- **WORK TO BE COMPLETED**
State, as one number, how many lines in these records hold "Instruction".

-- INFORMATION follows --

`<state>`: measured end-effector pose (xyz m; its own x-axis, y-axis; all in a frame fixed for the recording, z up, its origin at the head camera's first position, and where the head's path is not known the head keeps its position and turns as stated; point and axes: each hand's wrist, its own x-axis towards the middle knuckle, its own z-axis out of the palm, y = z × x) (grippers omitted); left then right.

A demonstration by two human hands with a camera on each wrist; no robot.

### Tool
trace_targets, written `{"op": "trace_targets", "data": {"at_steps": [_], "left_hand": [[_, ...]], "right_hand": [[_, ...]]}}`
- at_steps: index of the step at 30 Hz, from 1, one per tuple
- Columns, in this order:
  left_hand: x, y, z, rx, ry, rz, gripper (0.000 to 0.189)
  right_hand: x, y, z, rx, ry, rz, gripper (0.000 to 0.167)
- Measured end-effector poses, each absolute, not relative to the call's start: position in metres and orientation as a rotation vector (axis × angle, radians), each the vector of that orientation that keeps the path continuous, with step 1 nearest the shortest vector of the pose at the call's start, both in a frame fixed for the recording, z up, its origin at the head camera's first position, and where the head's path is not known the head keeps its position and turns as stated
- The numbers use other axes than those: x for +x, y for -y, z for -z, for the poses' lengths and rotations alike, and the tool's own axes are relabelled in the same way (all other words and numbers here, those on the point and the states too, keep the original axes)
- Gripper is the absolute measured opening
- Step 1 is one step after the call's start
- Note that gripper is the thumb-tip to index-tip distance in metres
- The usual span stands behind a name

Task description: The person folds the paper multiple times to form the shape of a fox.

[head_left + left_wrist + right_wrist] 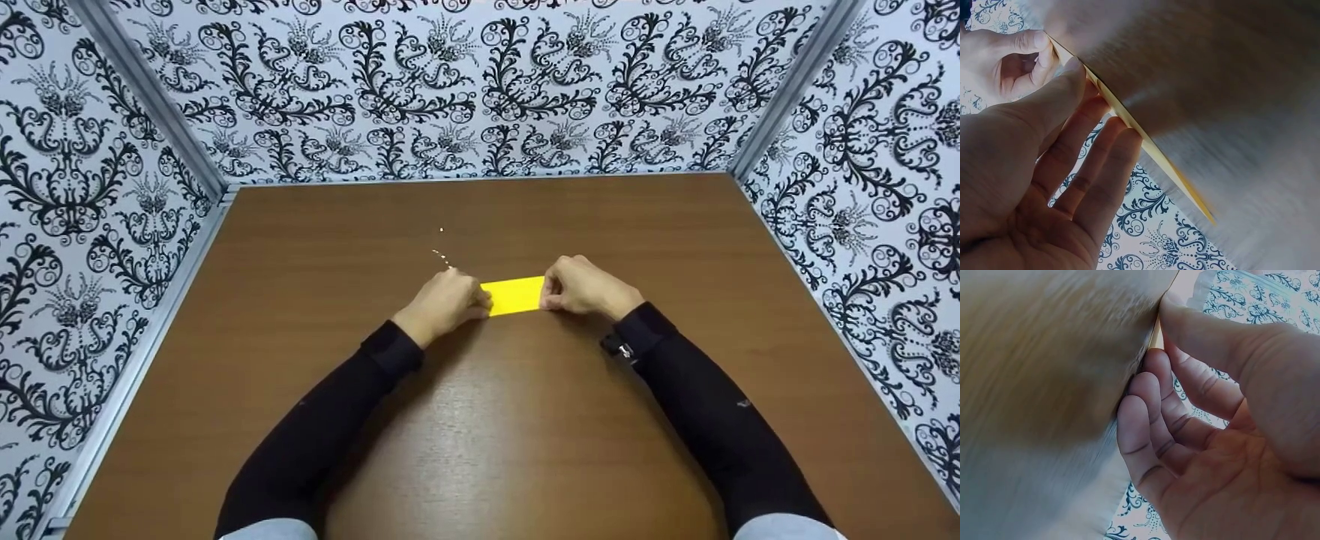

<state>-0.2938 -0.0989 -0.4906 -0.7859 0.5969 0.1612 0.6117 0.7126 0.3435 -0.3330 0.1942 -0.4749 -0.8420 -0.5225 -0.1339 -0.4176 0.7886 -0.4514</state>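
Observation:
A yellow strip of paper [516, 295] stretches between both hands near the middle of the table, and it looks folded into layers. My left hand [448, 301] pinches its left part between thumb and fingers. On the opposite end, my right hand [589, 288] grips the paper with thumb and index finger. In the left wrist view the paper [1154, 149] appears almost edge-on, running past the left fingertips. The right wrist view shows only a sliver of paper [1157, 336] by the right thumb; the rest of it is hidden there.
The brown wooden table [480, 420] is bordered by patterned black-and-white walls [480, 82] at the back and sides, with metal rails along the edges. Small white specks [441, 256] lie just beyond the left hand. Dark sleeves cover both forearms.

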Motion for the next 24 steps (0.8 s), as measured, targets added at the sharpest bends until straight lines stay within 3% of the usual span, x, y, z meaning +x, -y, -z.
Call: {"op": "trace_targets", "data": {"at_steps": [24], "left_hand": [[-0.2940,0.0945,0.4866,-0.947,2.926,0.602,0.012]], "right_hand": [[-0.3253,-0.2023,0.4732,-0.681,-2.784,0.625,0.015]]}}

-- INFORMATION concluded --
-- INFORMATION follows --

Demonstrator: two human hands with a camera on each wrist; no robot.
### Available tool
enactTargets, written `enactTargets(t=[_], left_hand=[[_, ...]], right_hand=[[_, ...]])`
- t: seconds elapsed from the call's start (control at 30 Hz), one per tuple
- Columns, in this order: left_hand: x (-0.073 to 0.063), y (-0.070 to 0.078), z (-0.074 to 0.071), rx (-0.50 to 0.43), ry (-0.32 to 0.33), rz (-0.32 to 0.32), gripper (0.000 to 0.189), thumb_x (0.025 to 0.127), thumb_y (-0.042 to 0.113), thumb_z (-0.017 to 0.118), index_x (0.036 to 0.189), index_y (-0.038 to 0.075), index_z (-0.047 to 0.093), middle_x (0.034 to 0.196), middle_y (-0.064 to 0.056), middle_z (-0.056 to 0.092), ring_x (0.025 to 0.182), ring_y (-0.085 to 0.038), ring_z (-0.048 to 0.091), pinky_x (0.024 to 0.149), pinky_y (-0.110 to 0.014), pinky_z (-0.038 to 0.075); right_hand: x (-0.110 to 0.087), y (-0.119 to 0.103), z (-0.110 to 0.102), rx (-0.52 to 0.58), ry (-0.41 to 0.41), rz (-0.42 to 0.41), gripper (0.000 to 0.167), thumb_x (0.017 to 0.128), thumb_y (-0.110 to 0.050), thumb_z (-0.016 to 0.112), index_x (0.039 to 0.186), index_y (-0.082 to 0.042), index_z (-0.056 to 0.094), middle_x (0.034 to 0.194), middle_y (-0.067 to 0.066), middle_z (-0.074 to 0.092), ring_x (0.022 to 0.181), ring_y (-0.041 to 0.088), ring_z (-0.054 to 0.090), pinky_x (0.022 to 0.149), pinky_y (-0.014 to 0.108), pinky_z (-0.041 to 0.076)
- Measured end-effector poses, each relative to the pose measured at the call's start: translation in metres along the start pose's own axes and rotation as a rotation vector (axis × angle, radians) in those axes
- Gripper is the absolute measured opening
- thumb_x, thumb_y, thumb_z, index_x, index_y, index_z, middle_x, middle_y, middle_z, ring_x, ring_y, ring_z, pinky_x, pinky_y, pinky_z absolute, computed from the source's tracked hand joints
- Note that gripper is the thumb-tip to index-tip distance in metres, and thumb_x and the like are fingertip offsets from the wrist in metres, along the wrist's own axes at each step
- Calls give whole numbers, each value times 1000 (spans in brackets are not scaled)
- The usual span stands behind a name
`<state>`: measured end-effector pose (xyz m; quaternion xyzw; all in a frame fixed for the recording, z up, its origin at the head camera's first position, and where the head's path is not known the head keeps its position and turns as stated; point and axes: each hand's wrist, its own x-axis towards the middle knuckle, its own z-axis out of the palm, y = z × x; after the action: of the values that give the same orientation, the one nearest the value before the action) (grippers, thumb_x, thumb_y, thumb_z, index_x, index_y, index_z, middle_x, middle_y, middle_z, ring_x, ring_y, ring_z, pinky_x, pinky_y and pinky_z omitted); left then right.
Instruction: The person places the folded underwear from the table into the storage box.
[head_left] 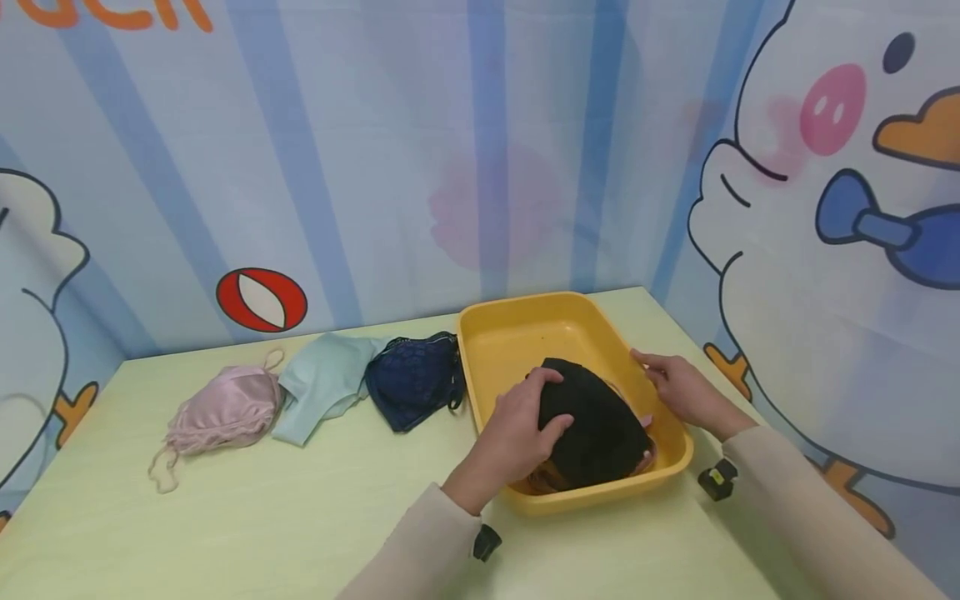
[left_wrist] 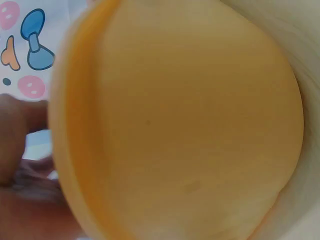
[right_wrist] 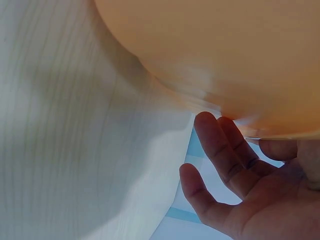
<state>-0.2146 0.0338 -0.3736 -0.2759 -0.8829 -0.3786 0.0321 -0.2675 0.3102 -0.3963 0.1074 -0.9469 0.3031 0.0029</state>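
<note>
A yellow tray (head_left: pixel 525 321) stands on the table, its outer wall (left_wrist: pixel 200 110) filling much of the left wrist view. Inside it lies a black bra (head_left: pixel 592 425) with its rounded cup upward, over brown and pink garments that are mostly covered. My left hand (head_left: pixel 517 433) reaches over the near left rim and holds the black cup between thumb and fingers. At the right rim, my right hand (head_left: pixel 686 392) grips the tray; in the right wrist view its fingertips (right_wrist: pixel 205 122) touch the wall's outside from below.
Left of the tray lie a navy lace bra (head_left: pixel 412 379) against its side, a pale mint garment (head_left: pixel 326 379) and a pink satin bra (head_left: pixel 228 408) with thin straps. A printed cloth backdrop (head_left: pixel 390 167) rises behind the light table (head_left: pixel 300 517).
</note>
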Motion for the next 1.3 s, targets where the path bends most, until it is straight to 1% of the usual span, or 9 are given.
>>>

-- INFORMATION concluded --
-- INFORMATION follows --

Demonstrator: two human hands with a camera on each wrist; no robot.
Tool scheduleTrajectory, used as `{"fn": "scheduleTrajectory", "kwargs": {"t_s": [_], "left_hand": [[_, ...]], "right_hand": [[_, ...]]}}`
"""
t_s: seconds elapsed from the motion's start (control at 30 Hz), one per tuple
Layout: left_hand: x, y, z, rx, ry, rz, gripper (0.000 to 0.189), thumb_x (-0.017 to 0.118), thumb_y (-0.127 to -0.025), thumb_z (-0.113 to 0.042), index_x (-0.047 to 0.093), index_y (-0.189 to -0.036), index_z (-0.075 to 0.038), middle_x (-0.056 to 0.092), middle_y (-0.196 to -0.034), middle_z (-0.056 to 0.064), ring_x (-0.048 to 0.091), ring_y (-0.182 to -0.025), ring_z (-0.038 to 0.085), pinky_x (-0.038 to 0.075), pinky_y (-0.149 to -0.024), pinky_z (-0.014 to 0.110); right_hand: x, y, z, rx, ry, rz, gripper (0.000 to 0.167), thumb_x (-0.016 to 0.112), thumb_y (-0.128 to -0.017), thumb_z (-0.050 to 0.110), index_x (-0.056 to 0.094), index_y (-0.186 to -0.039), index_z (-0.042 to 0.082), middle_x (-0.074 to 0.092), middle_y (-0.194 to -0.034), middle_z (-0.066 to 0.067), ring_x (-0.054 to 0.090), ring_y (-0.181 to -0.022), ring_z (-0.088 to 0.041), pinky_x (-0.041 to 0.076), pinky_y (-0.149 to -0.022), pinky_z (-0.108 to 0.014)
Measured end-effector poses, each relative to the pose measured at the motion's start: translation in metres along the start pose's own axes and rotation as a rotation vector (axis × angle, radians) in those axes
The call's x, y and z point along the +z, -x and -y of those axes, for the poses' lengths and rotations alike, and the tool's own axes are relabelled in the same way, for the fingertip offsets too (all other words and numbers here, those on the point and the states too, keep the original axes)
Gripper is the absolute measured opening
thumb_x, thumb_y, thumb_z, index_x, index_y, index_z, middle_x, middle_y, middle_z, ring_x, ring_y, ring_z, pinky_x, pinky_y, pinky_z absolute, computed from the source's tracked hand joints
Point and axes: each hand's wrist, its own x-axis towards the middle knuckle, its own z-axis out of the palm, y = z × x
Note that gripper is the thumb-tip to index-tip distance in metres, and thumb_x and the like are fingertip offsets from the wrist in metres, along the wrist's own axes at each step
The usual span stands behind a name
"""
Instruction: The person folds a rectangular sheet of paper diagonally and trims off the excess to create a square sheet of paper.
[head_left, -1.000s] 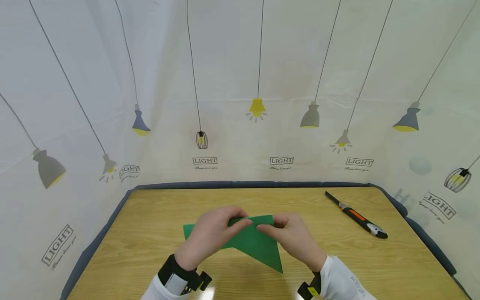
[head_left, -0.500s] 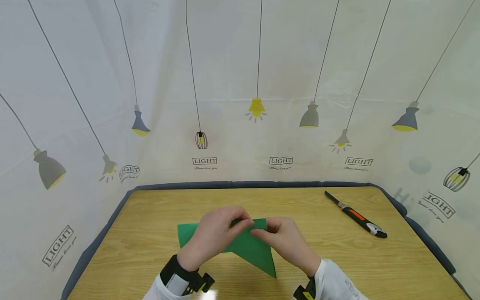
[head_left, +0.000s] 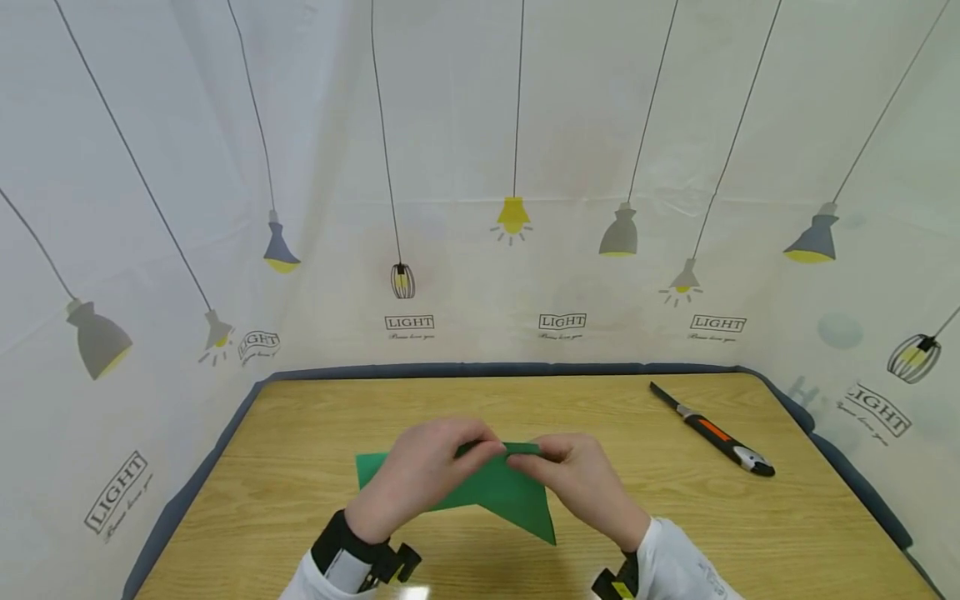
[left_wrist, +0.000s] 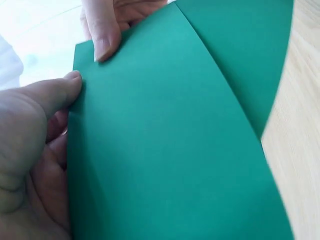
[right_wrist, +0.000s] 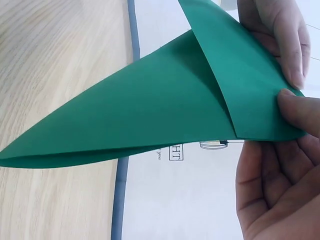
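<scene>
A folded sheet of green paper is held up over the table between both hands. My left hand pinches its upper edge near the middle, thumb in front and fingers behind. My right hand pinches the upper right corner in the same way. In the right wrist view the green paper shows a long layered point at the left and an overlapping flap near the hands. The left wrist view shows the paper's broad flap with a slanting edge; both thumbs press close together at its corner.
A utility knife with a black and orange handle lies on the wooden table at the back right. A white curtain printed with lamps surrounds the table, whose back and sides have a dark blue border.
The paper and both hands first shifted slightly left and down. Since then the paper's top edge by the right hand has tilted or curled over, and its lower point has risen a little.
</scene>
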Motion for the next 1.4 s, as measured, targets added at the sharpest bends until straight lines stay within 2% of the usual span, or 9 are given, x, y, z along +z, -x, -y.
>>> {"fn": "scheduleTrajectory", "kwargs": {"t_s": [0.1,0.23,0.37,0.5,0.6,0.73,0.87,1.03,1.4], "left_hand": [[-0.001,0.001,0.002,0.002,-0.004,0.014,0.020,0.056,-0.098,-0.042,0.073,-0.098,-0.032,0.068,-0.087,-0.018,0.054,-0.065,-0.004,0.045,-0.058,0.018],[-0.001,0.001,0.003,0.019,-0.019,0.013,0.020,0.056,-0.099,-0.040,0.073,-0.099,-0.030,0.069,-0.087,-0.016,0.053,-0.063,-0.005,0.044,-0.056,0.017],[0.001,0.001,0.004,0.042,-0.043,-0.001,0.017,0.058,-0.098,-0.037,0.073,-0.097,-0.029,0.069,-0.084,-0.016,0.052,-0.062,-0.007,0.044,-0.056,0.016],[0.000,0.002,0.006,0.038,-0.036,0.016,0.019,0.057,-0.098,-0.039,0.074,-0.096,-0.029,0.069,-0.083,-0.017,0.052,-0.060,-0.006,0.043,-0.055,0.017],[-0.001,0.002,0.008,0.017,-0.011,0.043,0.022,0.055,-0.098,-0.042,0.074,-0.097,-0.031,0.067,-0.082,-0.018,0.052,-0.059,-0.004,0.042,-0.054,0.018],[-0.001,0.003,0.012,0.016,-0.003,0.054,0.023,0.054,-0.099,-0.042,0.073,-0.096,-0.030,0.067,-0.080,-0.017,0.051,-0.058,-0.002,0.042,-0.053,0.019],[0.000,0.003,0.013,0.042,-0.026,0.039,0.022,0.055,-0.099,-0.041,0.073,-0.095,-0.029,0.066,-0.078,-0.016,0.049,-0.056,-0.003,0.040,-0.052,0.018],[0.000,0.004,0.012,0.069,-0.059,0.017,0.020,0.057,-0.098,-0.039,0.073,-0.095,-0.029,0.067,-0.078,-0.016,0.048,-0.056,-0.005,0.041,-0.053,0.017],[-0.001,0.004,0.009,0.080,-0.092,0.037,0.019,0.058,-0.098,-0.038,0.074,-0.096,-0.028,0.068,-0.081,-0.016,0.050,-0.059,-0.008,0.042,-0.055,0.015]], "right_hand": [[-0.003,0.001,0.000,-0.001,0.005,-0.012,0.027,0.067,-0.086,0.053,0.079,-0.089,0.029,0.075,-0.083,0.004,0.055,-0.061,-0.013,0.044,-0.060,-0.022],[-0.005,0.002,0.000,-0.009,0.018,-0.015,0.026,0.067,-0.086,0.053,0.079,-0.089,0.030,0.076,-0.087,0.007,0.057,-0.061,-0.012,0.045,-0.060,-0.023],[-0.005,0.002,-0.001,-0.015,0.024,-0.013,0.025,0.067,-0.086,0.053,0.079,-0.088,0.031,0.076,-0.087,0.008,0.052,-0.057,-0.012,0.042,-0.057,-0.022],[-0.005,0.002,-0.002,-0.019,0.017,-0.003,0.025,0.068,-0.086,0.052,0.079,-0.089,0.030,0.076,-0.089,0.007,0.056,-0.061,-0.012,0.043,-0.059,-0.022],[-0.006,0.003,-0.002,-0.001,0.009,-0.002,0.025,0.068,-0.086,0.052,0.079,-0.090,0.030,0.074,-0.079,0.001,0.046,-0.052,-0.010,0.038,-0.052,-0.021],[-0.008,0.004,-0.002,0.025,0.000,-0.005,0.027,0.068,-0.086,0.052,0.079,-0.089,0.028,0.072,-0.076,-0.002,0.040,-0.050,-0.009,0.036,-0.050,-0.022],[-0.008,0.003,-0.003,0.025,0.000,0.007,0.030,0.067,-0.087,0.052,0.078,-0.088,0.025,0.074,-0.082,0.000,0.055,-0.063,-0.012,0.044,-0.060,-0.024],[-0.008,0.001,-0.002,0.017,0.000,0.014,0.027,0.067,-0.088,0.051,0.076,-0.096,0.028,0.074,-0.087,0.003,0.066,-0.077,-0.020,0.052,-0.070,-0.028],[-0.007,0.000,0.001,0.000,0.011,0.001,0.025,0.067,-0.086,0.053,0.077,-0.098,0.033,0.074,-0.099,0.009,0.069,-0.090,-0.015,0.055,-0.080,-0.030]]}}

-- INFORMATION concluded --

- **ANSWER BOX**
2